When Should You Choose a Car Loan EMI?

Car Loan EMI is the better choice when:

  • Your only goal is to buy a car.
  • You want lower interest rates and smaller EMIs.
  • You want a longer repayment period to reduce the monthly burden.
  • You are okay with giving your car as collateral until the loan is repaid.

You May Also Like to Read this Article - 5 Tips to Reduce Your Car Loan EMI

When Should You Choose a Personal Loan EMI?

Personal Loan EMI is better when:

  • You need money not only for a car but also for other expenses like a wedding, education, or travel.
  • You want quick approval and less paperwork.
  • You don’t want to give your car as security to the bank.
  • You are confident you can pay higher EMI every month.

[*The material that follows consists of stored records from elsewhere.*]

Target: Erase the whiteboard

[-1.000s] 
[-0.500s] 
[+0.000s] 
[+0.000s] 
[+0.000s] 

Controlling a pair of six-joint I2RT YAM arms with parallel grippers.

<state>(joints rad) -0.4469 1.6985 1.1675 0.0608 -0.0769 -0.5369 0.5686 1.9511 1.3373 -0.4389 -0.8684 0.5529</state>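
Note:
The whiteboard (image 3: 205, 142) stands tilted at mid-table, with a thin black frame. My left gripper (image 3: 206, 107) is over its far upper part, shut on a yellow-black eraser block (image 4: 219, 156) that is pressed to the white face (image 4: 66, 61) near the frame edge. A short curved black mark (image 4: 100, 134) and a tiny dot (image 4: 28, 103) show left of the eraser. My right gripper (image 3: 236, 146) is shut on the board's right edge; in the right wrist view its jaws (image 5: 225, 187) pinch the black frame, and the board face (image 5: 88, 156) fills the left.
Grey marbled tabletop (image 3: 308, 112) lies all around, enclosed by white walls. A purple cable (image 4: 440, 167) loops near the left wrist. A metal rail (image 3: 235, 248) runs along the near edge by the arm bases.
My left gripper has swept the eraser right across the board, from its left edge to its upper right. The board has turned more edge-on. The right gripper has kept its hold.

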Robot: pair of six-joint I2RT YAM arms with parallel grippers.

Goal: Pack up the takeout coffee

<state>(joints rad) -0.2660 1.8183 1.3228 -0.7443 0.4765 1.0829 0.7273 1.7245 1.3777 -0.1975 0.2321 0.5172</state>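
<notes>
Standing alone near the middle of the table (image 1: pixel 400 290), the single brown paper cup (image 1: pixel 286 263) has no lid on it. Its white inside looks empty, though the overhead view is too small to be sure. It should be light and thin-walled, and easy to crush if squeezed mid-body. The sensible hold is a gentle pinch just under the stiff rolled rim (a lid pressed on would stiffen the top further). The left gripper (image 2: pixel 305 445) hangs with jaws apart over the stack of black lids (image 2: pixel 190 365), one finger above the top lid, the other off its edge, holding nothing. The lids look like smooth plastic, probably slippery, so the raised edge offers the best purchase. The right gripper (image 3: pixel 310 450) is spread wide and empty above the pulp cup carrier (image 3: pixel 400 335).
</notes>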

Tips for Choosing the Right Loan

  • Check Your Credit Score – A good score above 750 will help you get lower interest rates.
  • Always calculate EMI beforehand – Use a Car Loan EMI Calculator or Personal Loan EMI Calculator to know your monthly payment.
  • Compare Banks – Don’t just go with one bank; check at least 3 to 4 offers.
  • Read the Fine Print – Check for hidden charges like processing fees, prepayment charges, and foreclosure penalties.
  • Budget Rule – Your EMI should not be more than 30% to 40% of your monthly income.

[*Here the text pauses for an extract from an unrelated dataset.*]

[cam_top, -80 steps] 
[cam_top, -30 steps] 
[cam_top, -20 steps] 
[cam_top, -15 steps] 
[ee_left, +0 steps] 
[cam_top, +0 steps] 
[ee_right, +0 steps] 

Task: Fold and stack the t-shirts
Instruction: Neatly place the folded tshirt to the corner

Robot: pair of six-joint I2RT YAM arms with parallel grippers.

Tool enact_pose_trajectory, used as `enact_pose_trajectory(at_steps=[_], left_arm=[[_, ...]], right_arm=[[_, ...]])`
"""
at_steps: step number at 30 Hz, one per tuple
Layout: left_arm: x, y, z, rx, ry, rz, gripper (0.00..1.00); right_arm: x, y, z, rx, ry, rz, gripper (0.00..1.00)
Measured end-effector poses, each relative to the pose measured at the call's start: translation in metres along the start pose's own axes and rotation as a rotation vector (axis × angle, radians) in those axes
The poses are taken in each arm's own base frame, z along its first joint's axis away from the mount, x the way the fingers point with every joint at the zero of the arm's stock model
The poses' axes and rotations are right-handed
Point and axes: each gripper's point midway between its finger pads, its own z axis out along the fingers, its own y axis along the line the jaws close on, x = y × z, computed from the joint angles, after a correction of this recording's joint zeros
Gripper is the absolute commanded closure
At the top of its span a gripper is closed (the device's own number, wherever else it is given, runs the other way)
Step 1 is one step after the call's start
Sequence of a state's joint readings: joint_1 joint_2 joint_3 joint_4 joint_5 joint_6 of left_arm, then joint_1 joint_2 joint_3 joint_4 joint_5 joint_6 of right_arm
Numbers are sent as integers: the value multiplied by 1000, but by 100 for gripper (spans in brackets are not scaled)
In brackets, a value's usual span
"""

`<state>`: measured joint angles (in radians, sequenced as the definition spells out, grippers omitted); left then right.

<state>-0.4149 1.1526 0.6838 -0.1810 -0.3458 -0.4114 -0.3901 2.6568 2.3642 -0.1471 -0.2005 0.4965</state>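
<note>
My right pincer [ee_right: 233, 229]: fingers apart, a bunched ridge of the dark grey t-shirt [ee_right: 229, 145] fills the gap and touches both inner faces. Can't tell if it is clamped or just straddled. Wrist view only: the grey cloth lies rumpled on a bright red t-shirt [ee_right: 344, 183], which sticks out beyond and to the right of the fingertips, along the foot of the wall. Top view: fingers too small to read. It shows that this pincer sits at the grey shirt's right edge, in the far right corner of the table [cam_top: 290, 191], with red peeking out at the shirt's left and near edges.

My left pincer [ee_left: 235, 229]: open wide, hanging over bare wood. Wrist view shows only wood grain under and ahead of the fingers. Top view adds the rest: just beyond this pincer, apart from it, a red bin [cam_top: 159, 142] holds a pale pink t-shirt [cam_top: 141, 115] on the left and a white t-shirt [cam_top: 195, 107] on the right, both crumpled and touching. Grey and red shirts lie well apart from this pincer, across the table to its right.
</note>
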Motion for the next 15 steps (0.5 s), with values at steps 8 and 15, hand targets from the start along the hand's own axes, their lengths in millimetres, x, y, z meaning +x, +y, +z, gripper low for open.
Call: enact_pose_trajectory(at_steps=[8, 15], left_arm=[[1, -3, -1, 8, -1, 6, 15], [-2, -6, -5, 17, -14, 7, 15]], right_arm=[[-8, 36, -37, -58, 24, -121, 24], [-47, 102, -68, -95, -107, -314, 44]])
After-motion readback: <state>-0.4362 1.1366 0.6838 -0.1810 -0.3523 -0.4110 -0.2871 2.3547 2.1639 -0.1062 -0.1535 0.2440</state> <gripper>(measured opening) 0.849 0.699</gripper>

Statistics on Loan Trends in India (2025)

  • The car loan market in India is worth ₹5.2 lakh crore and is growing at 15% per year (Source: CRISIL 2025).
  • The average car loan size is around ₹6.5 lakh (Source: RBI).
  • The personal loan market is even bigger, worth ₹10 lakh crore, with 20% growth annually (Source: Economic Times 2025).
  • About 70% of car buyers in India depend on loans to buy their cars (Source: SIAM 2024).

These statistics show that loans are a common part of life, but choosing the right type matters a lot.

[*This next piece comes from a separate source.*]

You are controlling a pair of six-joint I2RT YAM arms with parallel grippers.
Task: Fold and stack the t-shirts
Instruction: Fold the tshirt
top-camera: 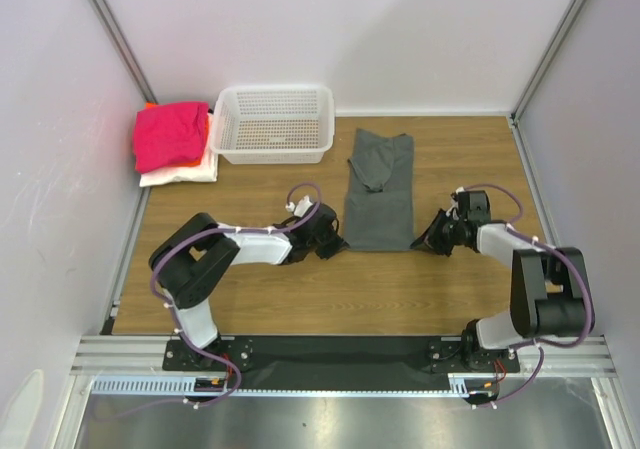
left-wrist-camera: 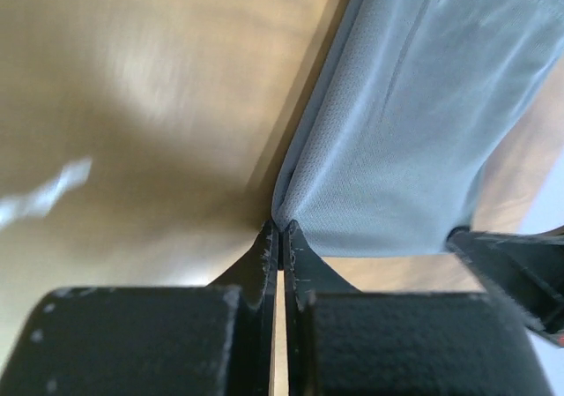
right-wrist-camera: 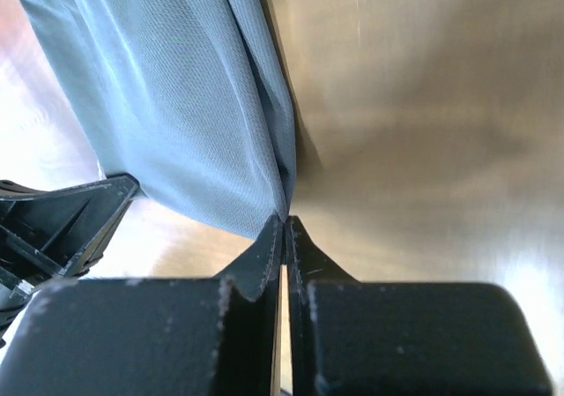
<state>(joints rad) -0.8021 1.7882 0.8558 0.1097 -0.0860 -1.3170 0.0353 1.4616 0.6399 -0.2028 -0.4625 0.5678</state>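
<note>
A dark grey t-shirt [top-camera: 380, 194] lies on the wooden table, folded into a long narrow strip running away from me. My left gripper [top-camera: 338, 244] is at its near left corner. In the left wrist view the gripper [left-wrist-camera: 280, 233] is shut, pinching the corner of the grey cloth [left-wrist-camera: 414, 123]. My right gripper [top-camera: 425, 239] is at the near right corner. The right wrist view has that gripper [right-wrist-camera: 285, 222] shut on the edge of the grey cloth [right-wrist-camera: 176, 96]. At the back left is a stack of t-shirts: magenta [top-camera: 170, 134] on top, orange showing beneath, white [top-camera: 180, 174] at the bottom.
A white mesh basket [top-camera: 272, 155] stands at the back, between the stack and the grey shirt. Walls close the table in at the left, right and back. Bare wood [top-camera: 380, 289] lies between the grey shirt and the arm bases.
</note>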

  • “A loan is not bad. A wrong loan is bad.”
  • “A car loan makes your dream ride possible, but always drive your budget wisely.”
  • “The best loan is the one that doesn’t disturb your sleep at night.”

FAQ’S

1. Which EMI is cheaper – Car Loan EMI or Personal Loan EMI?

Car Loan EMI is usually cheaper than Personal Loan EMI. This is because car loans have lower interest rates (around 8% to 10%), while personal loans have higher rates (10% to 24%). For the same loan amount, your monthly EMI in a personal loan will be higher compared to a car loan.

2. Can I buy a car with a personal loan in India?

Yes, you can buy a car with a personal loan in India. Banks do not ask how you use the money. However, personal loan interest rates are higher, which means you will end up paying more compared to a car loan. If your only goal is to buy a car, a car loan is more cost-effective.

3. What is the difference between a Car Loan EMI and a Personal Loan EMI?

The main difference is in purpose, security, and interest rate. A car loan EMI is linked to a loan taken specifically for buying a car, where the car acts as collateral. A personal loan EMI is linked to a loan that can be used for any purpose, without security. Car loan EMIs are lower because of lower interest rates, while personal loan EMIs are higher.

4. Which loan is better for buying a car in India?

A car loan is usually better for buying a car in India. It has lower interest rates, longer repayment tenure, and smaller EMIs. Personal loans are only better if you need flexibility and want to use the loan for more than just buying a car.

5. Can I calculate my EMI before taking a car loan?

Yes, you can use a Car Loan EMI Calculator or a Car EMI Calculator online. You just need to enter the loan amount, interest rate, and tenure. The calculator will show you the exact EMI you have to pay every month. This helps in planning your budget better.

Final Verdict

So, which is better? The answer depends on your needs.

If you only want to buy a car and want lower EMIs, a Car Loan EMI is clearly the smarter choice. It saves money, gives longer tenure, and has lower interest rates.

If you want flexibility, quick money, and don’t mind paying extra, then a Personal Loan EMI is better.